**Try it**
Could you write out the lines below exactly, beginning with the first and finishing with the one that contains "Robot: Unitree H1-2"?

**Recorded information**
= = = = =
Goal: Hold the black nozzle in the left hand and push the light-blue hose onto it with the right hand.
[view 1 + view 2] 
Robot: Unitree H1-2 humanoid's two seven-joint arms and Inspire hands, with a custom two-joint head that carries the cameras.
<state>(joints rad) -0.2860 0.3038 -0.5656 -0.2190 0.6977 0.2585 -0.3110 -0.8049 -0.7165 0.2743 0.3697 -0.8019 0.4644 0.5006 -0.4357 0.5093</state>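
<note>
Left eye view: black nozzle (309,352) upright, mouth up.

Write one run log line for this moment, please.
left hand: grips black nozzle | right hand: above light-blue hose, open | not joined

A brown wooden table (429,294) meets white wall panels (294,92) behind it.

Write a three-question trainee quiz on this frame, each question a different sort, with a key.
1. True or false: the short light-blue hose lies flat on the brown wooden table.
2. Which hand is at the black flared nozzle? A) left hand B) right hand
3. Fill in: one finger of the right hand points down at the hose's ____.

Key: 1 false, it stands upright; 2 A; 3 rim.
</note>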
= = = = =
**Response to the task**
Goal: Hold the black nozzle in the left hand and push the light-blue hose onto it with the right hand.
[view 1 + view 2] 
Robot: Unitree H1-2 humanoid's two seven-joint arms and Inspire hands, with a custom two-joint head that carries the cameras.

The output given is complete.